Filter the entries that follow, copying every line in which the word "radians" appears.

____ INPUT FOR THIS TASK

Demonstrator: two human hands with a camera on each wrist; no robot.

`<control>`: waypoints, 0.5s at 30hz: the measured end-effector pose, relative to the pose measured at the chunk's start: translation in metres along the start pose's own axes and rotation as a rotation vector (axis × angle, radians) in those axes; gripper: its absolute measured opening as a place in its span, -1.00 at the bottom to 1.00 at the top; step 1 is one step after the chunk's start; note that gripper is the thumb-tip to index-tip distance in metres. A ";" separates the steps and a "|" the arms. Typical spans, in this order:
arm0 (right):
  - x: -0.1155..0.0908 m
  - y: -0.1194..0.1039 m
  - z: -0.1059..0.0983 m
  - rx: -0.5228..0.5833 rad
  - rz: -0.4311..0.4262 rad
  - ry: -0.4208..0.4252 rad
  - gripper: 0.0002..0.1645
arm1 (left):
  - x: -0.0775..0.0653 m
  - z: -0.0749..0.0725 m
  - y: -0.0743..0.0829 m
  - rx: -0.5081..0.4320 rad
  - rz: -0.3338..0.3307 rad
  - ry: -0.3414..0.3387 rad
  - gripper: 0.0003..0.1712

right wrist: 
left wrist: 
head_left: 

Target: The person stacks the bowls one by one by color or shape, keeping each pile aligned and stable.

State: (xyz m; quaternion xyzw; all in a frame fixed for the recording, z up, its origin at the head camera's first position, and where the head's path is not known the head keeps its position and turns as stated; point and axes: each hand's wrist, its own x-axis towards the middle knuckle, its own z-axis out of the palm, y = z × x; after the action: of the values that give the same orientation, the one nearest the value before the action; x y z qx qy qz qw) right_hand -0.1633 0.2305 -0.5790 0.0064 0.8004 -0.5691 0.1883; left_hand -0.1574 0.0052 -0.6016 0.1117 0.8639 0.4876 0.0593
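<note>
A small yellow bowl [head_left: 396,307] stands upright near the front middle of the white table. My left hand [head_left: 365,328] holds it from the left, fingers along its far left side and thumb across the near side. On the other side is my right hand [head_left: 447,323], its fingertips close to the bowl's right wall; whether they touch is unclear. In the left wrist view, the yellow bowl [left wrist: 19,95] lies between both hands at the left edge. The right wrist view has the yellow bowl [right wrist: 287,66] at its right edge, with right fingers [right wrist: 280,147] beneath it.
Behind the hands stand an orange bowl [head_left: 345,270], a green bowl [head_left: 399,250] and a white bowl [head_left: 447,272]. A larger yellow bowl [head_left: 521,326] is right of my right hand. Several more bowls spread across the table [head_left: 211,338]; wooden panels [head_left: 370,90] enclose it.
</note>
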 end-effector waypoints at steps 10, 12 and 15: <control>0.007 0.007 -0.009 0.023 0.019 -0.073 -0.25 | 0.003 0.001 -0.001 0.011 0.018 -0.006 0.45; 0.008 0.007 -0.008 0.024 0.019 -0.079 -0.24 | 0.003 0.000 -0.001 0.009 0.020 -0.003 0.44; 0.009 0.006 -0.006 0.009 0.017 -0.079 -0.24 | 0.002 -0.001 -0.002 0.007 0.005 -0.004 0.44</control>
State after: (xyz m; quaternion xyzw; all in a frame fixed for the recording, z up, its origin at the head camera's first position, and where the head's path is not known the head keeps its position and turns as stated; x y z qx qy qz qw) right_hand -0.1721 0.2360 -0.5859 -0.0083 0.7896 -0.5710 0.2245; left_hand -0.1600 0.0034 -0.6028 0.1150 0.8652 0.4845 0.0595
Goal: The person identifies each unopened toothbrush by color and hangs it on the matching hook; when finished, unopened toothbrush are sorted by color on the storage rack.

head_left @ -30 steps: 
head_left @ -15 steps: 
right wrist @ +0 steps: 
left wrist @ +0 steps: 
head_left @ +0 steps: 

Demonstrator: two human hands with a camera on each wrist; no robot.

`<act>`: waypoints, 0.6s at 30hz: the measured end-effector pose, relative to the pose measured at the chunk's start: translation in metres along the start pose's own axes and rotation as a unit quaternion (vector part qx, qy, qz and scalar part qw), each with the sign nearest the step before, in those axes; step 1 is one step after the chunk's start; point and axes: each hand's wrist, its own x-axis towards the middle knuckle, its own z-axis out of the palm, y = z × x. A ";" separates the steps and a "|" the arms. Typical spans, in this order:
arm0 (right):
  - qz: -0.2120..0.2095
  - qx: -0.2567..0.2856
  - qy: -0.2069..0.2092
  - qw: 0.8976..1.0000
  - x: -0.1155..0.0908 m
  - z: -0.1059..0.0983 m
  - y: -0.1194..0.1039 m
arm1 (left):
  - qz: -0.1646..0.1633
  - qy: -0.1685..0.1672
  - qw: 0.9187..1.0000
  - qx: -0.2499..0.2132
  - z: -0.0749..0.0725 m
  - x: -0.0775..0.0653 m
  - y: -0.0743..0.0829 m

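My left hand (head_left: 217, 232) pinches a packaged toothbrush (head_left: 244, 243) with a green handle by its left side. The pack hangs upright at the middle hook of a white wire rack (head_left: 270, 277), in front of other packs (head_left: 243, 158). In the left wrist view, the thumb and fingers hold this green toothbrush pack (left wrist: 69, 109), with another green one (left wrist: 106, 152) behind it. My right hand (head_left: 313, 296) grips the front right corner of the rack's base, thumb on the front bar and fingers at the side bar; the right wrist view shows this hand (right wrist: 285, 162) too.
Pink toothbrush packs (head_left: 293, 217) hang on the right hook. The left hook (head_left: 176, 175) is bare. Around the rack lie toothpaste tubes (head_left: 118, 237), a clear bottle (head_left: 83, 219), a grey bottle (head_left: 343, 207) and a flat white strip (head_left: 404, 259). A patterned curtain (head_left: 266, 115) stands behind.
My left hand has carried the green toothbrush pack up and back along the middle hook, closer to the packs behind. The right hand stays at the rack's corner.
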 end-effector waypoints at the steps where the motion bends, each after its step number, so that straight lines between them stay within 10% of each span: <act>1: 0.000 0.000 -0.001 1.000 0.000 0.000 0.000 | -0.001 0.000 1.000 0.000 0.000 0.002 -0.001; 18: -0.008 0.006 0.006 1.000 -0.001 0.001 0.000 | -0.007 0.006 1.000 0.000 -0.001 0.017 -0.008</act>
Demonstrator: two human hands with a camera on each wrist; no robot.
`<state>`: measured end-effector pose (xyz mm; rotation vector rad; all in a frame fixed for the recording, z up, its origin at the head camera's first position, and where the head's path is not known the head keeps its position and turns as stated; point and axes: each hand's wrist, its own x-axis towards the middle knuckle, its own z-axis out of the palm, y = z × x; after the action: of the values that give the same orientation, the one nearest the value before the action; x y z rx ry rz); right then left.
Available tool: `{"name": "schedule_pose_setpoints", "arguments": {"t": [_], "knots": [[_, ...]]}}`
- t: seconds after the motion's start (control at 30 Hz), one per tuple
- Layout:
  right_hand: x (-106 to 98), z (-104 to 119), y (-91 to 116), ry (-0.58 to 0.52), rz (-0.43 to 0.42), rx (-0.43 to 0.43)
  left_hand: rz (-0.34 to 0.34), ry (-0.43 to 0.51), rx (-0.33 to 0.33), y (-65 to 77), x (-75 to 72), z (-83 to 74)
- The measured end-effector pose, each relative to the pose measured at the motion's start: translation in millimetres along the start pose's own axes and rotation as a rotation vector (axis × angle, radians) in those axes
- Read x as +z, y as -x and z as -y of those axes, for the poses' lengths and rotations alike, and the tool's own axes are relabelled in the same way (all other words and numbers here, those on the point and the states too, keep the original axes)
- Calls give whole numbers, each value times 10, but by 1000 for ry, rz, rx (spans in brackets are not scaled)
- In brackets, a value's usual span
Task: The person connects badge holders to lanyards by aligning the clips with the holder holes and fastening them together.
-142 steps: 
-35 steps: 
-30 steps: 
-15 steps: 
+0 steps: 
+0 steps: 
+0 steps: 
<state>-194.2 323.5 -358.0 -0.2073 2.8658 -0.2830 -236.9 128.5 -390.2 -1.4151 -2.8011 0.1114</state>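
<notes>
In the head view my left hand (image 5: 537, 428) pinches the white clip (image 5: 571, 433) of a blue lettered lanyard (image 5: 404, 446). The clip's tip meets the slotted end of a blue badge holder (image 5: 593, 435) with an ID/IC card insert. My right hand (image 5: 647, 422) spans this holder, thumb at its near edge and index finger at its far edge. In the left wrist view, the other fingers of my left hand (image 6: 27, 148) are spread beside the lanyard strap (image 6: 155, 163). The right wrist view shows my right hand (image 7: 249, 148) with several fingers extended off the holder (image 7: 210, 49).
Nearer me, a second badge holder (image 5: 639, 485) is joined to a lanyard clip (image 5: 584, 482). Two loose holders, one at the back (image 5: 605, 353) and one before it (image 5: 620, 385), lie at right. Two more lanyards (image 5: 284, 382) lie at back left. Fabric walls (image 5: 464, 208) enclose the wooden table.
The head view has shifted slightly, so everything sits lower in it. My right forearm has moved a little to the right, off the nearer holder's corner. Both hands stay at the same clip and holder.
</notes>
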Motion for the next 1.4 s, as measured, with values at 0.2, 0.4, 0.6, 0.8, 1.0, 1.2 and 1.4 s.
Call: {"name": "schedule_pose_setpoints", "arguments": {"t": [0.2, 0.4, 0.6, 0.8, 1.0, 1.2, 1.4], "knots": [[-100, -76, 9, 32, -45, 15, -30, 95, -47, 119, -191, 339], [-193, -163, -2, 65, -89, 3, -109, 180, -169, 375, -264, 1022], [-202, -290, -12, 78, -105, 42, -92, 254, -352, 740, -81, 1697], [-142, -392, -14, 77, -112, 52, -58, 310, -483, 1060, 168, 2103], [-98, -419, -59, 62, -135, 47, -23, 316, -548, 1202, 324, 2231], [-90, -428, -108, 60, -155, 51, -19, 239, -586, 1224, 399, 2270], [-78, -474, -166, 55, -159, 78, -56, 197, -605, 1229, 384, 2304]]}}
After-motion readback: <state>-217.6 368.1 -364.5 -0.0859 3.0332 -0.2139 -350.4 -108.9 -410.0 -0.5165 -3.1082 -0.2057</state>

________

* EXPECTED ANSWER
`<control>`: waypoints, 0.5s at 30hz: the measured end-effector pose, relative to the pose measured at the chunk's start: translation in metres along the start pose's own axes and rotation as a rotation vector (axis × angle, radians) in those axes; gripper: its absolute measured opening as a place in its span, -1.00 at the bottom to 1.00 at the top; step 1 is one step after the chunk's start; note that gripper is the thumb-tip to index-tip distance in metres. A ";" separates the steps and a "|" the arms. Typical spans, in this order:
- The measured end-effector pose, each relative to the pose measured at the motion's start: translation in millimetres along the start pose's own axes and rotation as a rotation vector (axis × angle, radians) in those axes

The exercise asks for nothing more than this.